Someone might think “well, if wanting joy is what gets in the way of achieving it, the prescription is simple: do not want joy.” But there is a deep problem with this strategy. In effect it asks us to deny the goodness of our own happy states of mind. Otherwise, our noses will naturally be drawn toward the scent. This makes it a kind of self-deception, and self-deception is always hard, because it requires us to act for reasons we must at the same time conceal from our awareness. We must deny the goodness of joy because we recognize it as good; the denial is, after all, a strategy for pursuing it. So this option is very difficult, not to mention epistemically suspect.
This seems to leave us in a bit of a bind.
Let’s try taking a step back.
Though the problem of joy may be a vexing personal problem, it is, in the scheme of things, simply not very important. The reason is that my own subjective experience is, in the scheme of things, simply not very important. This is more than a helpful reminder to keep things in perspective in this context. It also points the way toward something like a “solution” to the problem of joy. Though we cannot and should not not deny the value of flow states like joy, we should come to realize that there are things of far greater importance available to our attention–if not the sublimity of the gods of Asgard (or of a true God), then important projects and states of the world. And when we realize this fully, this should draw our attention out, toward those projects and realities. The value of the outside world swamps the importance of our own feelings of engagement, not because the feelings of engagement are not good, but because they are less important than other things.
Joy, recall, is like respect. It is a sense of beholding something worth honoring. It is the feeling of being commanded to attention by the value of something. This often involves not attending, or attending less, to other valuable things. The problem of joy may then largely dissolves once we realize and really appreciate the greater relative significance of the world around us, because this realization draws our attention away from our interior lives.

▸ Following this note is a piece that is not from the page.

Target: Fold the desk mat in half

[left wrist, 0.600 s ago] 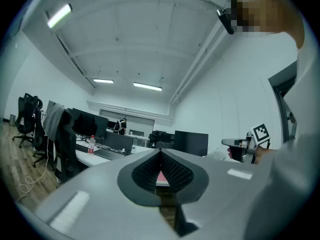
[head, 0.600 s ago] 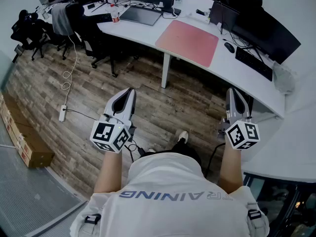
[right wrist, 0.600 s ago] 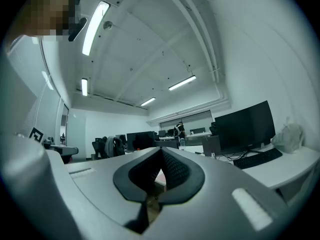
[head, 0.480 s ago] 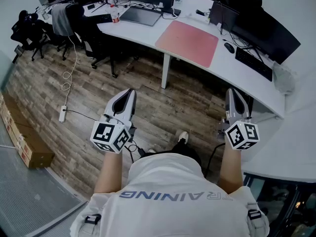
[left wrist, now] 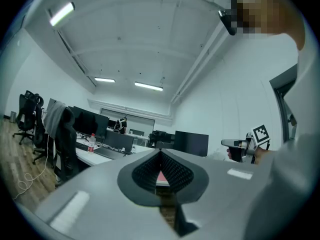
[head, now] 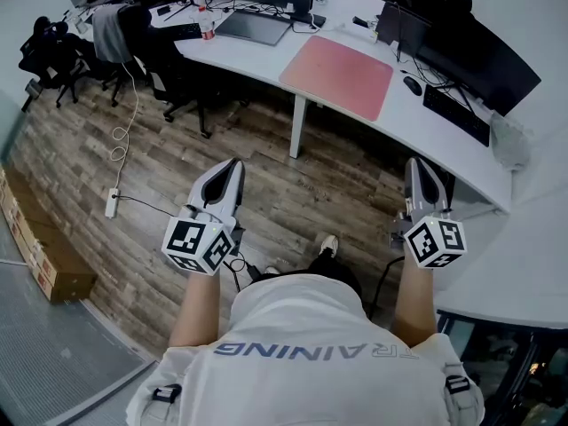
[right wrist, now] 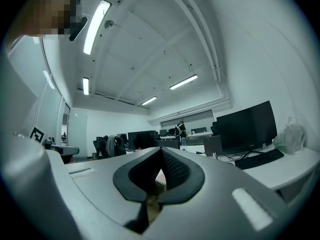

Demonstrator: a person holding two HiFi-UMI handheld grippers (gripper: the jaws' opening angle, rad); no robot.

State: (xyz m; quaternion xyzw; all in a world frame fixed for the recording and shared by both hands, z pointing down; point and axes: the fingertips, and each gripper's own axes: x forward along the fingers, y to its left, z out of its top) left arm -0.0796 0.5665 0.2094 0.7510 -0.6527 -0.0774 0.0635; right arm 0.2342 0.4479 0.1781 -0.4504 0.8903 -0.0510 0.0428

An interesting dynamic emerges here. I have not suggested a solution to the problem of joy per se. However, appreciating the smallness of the problem compared to the importance of other things–if we can put that appreciation into practice–all but dissolves it. The problem is in this way sustained in part by too much preoccupation with it.
This diagnosis of the problem reveals that Lewis’ condemnatory language around seeking in vain for joy may be somewhat appropriate after all, even if we aren’t very impressed by its religious cast. My vicious subjectivism represents a moral vice insofar as it is a symptom of failing to fully grasp that the world of my experience is much less important than the world outside it. At least, it seems to be a symptom of my powers of attention failing to fully respond to grasping that reality. Even if we have reason to give some extra weight to our own well-being, if our engagement with the outside world is only rarely undiluted by self-awareness, such that we find joy very hard to find, we are likely giving it more weight than it deserves.